Verlin C. Lewis, 40, was charged with unlawfully committing paramilitary training, attempting to shoot into an occupied dwelling and evidence to prejudice while committing an offense, said Twis Lizasuain, a spokeswoman with the Osceola County Sheriff's Office.
Lewis was released Tuesday on $50,000 bond from the Washington County jail in northern Florida.
Authorities were searching for Dylan J. Rettenmaier, 25, a convicted felon.
According to authorities, members of American Front -- a white supremacist group -- trained in hand-to-hand combat and drilled in breaking down weapons and practiced shooting them.
On Monday, authorities said they had arrested Marcus and Patricia Faella and five other members of the group, which is also known by its initials AF, on charges of illegal paramilitary training, attempting to shoot into an occupied dwelling and evidence of prejudice while committing a crime.
"Faella views himself and the other members of the AF as the protectors of the white race," investigators wrote in an affidavit. "Faella has stated his intent during the race war is to kill Jews, immigrants and other minorities."
More immediately, according to police, Faella was planning to stage provocative disruptions at the Orlando City Hall and at a Melbourne, Florida, anti-racism gathering.
Faella, the police documents say, wanted to stir up media attention to help gain new recruits for American Front, which hate-tracking groups says has been faltering since the death of its leader, David Lynch, in California.
Nationally, American Front has had a long and violent history, including the beating death of a Salt Lake City man and a string of 1993 bombings in California, according to hate-tracking groups.

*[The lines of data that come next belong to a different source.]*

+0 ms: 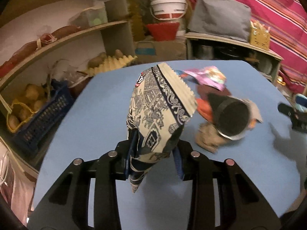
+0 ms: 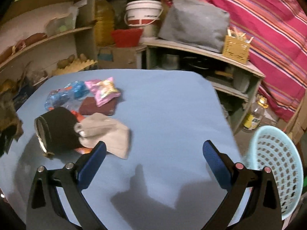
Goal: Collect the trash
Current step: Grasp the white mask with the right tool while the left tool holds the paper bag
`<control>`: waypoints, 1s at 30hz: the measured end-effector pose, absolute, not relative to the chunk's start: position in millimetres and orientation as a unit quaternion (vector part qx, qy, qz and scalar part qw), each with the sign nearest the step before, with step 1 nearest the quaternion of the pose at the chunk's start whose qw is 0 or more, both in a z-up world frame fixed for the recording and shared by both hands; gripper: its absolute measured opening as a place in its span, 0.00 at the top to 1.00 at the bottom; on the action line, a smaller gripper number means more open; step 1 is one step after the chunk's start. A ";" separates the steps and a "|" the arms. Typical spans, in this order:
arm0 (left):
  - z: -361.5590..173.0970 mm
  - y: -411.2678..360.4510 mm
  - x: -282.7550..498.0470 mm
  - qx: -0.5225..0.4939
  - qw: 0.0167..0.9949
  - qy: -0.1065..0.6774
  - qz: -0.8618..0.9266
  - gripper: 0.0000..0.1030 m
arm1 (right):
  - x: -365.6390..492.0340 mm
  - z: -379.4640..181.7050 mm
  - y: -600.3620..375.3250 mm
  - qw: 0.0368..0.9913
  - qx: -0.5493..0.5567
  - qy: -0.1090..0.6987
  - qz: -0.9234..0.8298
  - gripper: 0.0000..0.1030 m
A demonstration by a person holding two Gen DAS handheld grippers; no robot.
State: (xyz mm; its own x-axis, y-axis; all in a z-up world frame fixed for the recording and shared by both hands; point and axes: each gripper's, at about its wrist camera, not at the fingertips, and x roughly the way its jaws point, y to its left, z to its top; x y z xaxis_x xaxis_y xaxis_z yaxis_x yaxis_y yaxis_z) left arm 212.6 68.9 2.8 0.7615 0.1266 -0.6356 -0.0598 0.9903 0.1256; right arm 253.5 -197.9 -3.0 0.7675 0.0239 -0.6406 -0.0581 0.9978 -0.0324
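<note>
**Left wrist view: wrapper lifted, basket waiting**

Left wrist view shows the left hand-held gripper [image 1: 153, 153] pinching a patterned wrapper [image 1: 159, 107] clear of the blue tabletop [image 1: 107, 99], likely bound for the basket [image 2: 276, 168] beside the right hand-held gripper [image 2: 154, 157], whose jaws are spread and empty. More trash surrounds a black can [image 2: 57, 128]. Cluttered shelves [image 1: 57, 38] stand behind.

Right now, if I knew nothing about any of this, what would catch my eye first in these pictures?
Probably the blue-and-cream patterned wrapper, held up over the blue table in the left gripper. Next, the litter heap at the table's left in the right view: a black can on its side, a pink packet, a grey cloth. The right gripper gapes empty, with a pale blue basket at its right.
</note>
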 end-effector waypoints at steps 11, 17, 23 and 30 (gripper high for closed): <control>-17.4 104.9 242.5 0.026 0.928 0.363 0.083 0.68 | 298.1 -31.1 -166.1 0.923 -0.038 0.383 0.019 0.05; -17.8 106.7 239.7 0.030 0.928 0.361 0.086 0.67 | 313.8 -47.5 -160.0 0.903 -0.040 0.426 0.046 0.37; -18.7 104.6 240.1 0.031 0.927 0.363 0.086 0.67 | 308.5 -46.9 -152.5 0.904 -0.058 0.419 0.066 0.74; -19.2 104.2 241.1 0.029 0.927 0.362 0.089 0.67 | 302.3 -39.3 -166.9 0.910 -0.051 0.407 0.059 0.99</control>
State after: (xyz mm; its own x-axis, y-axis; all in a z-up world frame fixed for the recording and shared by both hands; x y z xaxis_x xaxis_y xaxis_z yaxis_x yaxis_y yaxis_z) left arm 241.1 104.2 -19.2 0.7212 0.1871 -0.6670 -0.1448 0.9823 0.1190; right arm 302.3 -166.9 -39.3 0.6620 0.0666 -0.7466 -0.1495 0.9878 -0.0445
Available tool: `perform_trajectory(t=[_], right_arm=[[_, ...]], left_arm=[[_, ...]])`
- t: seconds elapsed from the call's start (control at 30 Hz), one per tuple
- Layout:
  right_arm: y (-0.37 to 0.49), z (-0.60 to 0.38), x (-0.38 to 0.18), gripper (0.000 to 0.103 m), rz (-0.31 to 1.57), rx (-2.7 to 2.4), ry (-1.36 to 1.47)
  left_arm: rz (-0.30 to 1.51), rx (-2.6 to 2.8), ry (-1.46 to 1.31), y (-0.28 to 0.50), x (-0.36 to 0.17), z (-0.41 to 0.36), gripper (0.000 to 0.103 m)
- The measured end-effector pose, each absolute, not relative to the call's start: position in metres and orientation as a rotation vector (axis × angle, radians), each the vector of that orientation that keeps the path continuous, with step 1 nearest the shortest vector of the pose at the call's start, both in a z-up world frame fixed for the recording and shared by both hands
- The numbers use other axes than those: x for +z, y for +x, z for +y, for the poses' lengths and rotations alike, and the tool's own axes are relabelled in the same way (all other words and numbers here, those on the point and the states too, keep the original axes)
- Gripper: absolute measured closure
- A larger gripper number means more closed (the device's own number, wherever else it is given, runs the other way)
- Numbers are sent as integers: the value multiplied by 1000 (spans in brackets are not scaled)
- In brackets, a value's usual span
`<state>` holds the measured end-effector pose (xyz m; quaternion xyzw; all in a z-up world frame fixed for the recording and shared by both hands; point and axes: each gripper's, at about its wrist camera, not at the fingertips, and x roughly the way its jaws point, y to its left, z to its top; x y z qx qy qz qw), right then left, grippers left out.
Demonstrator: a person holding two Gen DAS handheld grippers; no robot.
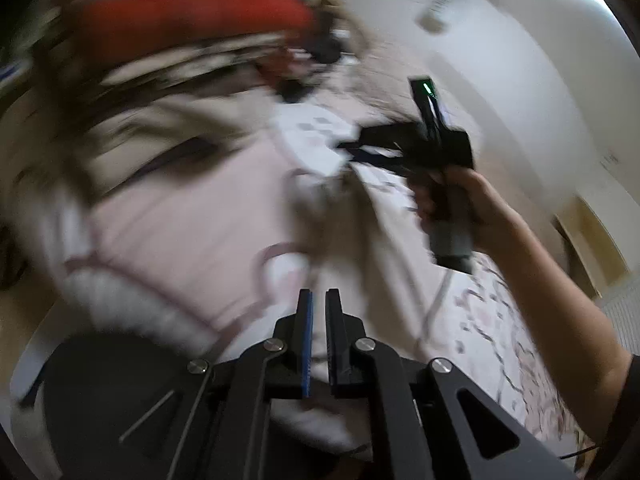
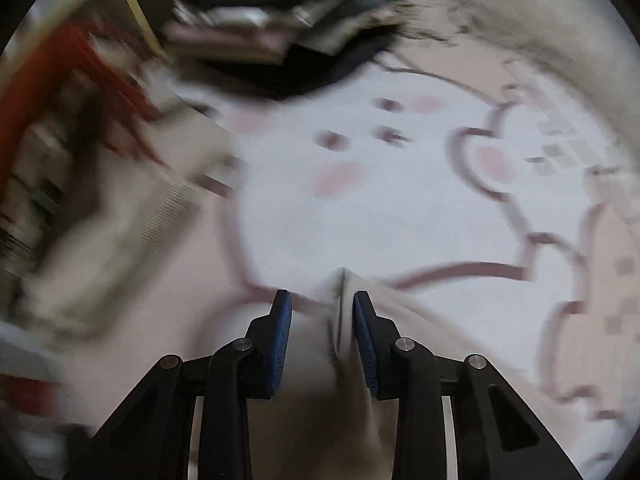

The 25-year-old group enjoyed a resurgence in 2007 under Lynch, described by the Southern Poverty Law Center as a charismatic leader who helped form it in 1987. But Lynch was shot to death in his home in March 2011, leaving the group with no clear leader, according to the Anti-Defamation League. It has shrunk significantly in the past year, according to the Southern Poverty Law Center.
Most of the group's 50 or so members appear to live in Florida, according to the ADL.
Authorities identified the other members arrested last week as Christopher Brooks, Richard Stockdale, Kent McLellan, Jennifer McGowan, Mark McGowan, Diane Stevens, Paul Jackson and Dustin Perry.
Marcus Faella bonded out of jail on Saturday, according to Osceola County officials. His wife was released on Sunday, they said.
The Faella compound is situated on the edge of a wildlife management area marketed by tourism officials as a good spot for hikers, campers and bird watchers.
According to police, Faella's group watched videos training them in fighting and the use of AK-47s and other weapons at the compound, which the affidavit said is ringed with barbed wire and protected by pit bulls and firing positions facing the driveway.
The property was meant to become a refuge for white supremacists after the fall of the U.S. government during a race war, investigators wrote in the affidavit. The group was making body armor and sniper suits and stocking up on supplies in preparation, according to police.